Start of Available records

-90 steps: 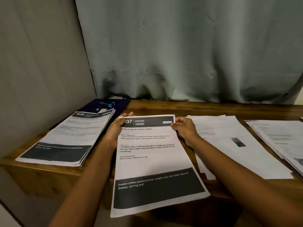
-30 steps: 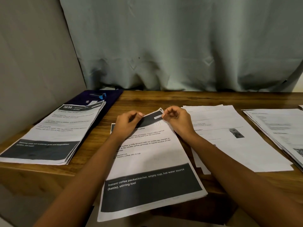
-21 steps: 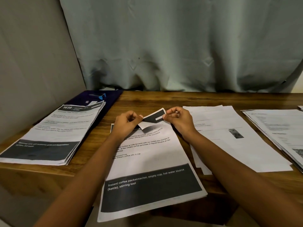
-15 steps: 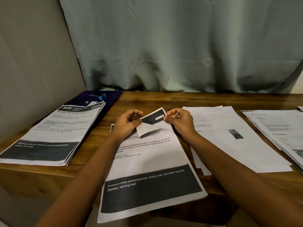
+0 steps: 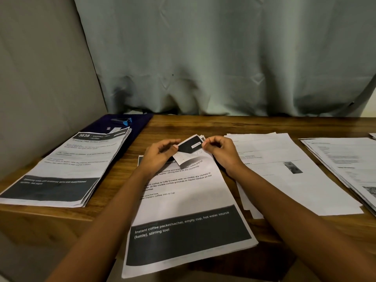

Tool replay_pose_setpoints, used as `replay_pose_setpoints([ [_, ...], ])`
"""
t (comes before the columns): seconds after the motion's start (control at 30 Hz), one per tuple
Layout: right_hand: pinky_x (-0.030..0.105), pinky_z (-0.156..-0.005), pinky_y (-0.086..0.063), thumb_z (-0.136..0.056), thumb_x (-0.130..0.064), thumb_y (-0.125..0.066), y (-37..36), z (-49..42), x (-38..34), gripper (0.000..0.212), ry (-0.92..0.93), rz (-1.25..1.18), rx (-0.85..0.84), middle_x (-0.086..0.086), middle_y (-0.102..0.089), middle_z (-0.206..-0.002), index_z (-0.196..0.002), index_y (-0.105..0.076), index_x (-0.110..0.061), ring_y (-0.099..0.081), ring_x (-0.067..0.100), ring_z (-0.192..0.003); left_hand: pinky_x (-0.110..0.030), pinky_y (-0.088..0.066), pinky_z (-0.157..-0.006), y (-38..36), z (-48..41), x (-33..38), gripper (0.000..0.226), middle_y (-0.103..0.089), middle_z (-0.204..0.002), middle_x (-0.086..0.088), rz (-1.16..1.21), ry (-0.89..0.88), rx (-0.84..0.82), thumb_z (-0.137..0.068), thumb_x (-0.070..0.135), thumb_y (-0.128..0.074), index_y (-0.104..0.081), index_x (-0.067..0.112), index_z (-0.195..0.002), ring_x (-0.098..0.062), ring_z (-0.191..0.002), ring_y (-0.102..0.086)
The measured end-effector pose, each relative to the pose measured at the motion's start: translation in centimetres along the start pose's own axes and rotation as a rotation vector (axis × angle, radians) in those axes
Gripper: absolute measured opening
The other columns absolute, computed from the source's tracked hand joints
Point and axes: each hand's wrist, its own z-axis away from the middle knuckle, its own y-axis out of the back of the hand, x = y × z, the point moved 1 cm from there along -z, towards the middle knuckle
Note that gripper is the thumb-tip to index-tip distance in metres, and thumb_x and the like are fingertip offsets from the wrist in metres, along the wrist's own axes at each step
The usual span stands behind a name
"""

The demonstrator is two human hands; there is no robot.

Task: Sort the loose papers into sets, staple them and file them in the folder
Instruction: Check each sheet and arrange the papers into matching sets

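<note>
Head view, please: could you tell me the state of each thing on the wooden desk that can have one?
White "instant coffee" paper set: flat, overhanging desk edge, top corner folded over.
Left hand: pinches the folded corner.
Right hand: pinches the same corner.
Blue stapler: lying on folder, untouched.
Dark blue folder: flat, partly under stack.
White "3638" paper stack: flat, untouched.
Loose white sheets: flat, fanned.

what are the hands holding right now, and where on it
The white printed paper set in the middle, by its folded-over top right corner: the left hand pinches the flap's left end, the right hand its right end.
</note>
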Motion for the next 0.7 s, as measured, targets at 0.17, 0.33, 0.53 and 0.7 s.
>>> replay_pose_setpoints([
  [0.17, 0.024, -0.070, -0.050, -0.094, -0.018, -0.057, -0.1, 0.4, -0.7, 0.018, -0.159, -0.172, -0.110, 0.011, -0.071, -0.090, -0.082, -0.070, -0.013, -0.065, 0.017, -0.077, -0.033, -0.054, -0.086, 0.1, 0.0, -0.1, 0.019, -0.072, -0.107, 0.004, -0.003, 0.010, -0.012, -0.092, 0.031, -0.059, -0.071, 0.027, -0.108, -0.017, -0.100, -0.067],
  [0.33, 0.024, -0.076, -0.050, -0.090, -0.012, -0.063, 0.0, 0.4, -0.7, 0.012, -0.122, -0.166, -0.090, 0.004, -0.071, -0.083, -0.081, -0.071, -0.010, -0.064, 0.012, -0.076, -0.020, -0.046, -0.077, -0.1, 0.2, 0.5, 0.021, -0.071, -0.092, 0.003, -0.020, -0.007, 0.044, -0.094, 0.032, -0.056, -0.070, 0.015, -0.092, -0.007, -0.086, -0.064],
  [0.53, 0.023, -0.080, -0.053, -0.080, -0.005, -0.073, 0.2, 0.2, -0.4, 0.020, -0.098, -0.084, -0.078, 0.000, -0.069, -0.099, -0.097, -0.068, -0.012, -0.064, 0.012, -0.095, -0.015, -0.044, -0.066, -0.1, 0.4, 0.6, 0.027, -0.066, -0.075, 0.010, -0.030, -0.006, 0.051, -0.093, 0.037, -0.056, -0.064, 0.015, -0.081, -0.002, -0.071, -0.060],
  [0.7, 0.030, -0.080, -0.055, -0.075, -0.003, -0.078, 0.4, -0.2, 0.4, 0.028, -0.065, 0.013, 0.049, 0.008, -0.070, -0.087, -0.092, -0.062, -0.019, -0.067, 0.022, -0.088, -0.022, -0.046, -0.071, 0.1, 0.1, 0.5, 0.012, -0.061, -0.086, -0.010, 0.035, 0.015, 0.007, -0.088, 0.002, -0.060, -0.059, 0.013, -0.083, -0.014, -0.079, -0.057],
])
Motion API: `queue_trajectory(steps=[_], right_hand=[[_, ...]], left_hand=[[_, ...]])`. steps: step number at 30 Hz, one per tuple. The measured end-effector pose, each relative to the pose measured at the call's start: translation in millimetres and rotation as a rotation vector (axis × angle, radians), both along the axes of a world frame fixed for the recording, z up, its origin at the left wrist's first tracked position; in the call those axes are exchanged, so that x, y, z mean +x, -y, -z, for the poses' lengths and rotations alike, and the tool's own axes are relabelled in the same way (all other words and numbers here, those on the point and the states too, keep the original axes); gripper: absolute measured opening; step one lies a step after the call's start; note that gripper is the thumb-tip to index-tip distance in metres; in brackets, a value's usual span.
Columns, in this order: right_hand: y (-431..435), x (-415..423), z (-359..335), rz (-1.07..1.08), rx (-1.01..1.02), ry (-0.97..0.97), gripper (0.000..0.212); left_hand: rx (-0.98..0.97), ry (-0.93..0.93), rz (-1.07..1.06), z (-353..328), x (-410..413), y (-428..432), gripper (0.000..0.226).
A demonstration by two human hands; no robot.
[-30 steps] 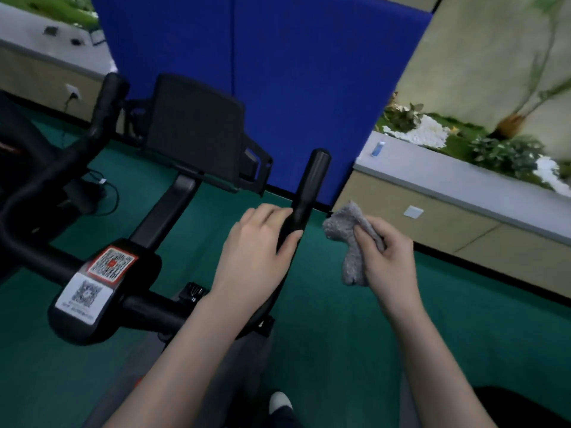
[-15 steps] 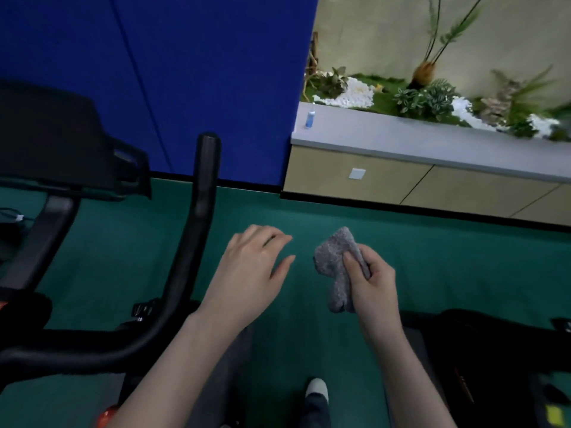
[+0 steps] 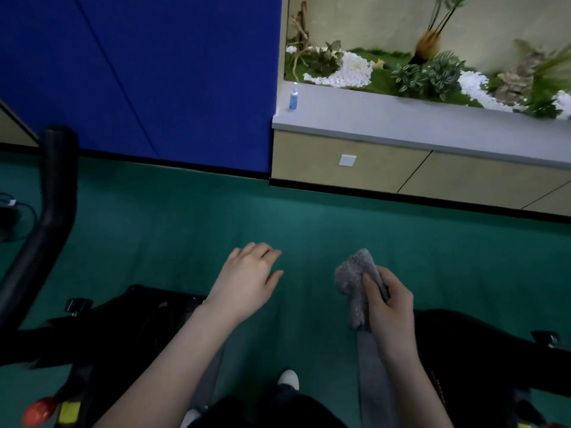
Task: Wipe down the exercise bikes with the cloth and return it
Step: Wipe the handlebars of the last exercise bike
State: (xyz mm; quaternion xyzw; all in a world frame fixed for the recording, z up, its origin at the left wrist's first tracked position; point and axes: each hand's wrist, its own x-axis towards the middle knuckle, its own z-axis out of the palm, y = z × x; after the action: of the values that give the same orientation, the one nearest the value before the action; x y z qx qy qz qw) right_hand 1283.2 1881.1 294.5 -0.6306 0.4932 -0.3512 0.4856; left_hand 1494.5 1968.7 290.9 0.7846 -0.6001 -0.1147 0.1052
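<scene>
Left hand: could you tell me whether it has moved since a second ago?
Yes. The left hand has let go of the black handlebar and now hangs open to the right of it, above the green floor.

The left forearm [image 3: 176, 362] and the right forearm [image 3: 412, 390] are bare and reach forward from the lower edge of the view, side by side and apart. The left hand [image 3: 247, 282] hovers palm down, its fingers together and relaxed, its thumb stretched out toward the right hand [image 3: 392, 301]. The right hand is turned thumb up, its fingers curled and its thumb pressed onto a crumpled grey fuzzy cloth [image 3: 355, 273]. The cloth bunches above the thumb and hangs below it.
</scene>
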Motion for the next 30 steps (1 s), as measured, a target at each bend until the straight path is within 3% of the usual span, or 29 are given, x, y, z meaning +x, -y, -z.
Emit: queue_trajectory(steps=[7,11,19,24,30], right_hand=[[51.4,-18.6,6.8,0.023,0.012,-0.022,0.020],[76.2,5.2,5.4,-0.006,0.031,-0.012,0.028],[137.4,113.0,0.5,-0.187,-0.004,-0.036,0.020],[171.9,183.9,-8.0,-0.314,-0.004,-0.043,0.031],[219.4,236.3,-6.7,-0.348,0.013,-0.058,0.023]], left_hand=[[0.152,0.013,-0.052,18.9,-3.4,35.8,0.053],[0.220,-0.003,-0.090,29.5,14.9,46.1,0.058],[0.283,-0.116,-0.242,67.3,82.4,88.0,0.064],[0.258,-0.133,-0.320,77.4,135.1,120.5,0.066],[0.243,-0.149,-0.434,75.2,189.1,142.8,0.064]])
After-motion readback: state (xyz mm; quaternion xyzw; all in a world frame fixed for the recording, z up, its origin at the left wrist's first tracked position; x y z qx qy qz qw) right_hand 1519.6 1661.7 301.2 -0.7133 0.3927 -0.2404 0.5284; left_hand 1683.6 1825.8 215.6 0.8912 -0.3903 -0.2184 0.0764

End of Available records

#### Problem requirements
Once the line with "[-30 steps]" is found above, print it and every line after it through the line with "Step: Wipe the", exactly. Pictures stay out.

#### Output below
[-30 steps] 
[-15 steps] 
[+0 steps] 
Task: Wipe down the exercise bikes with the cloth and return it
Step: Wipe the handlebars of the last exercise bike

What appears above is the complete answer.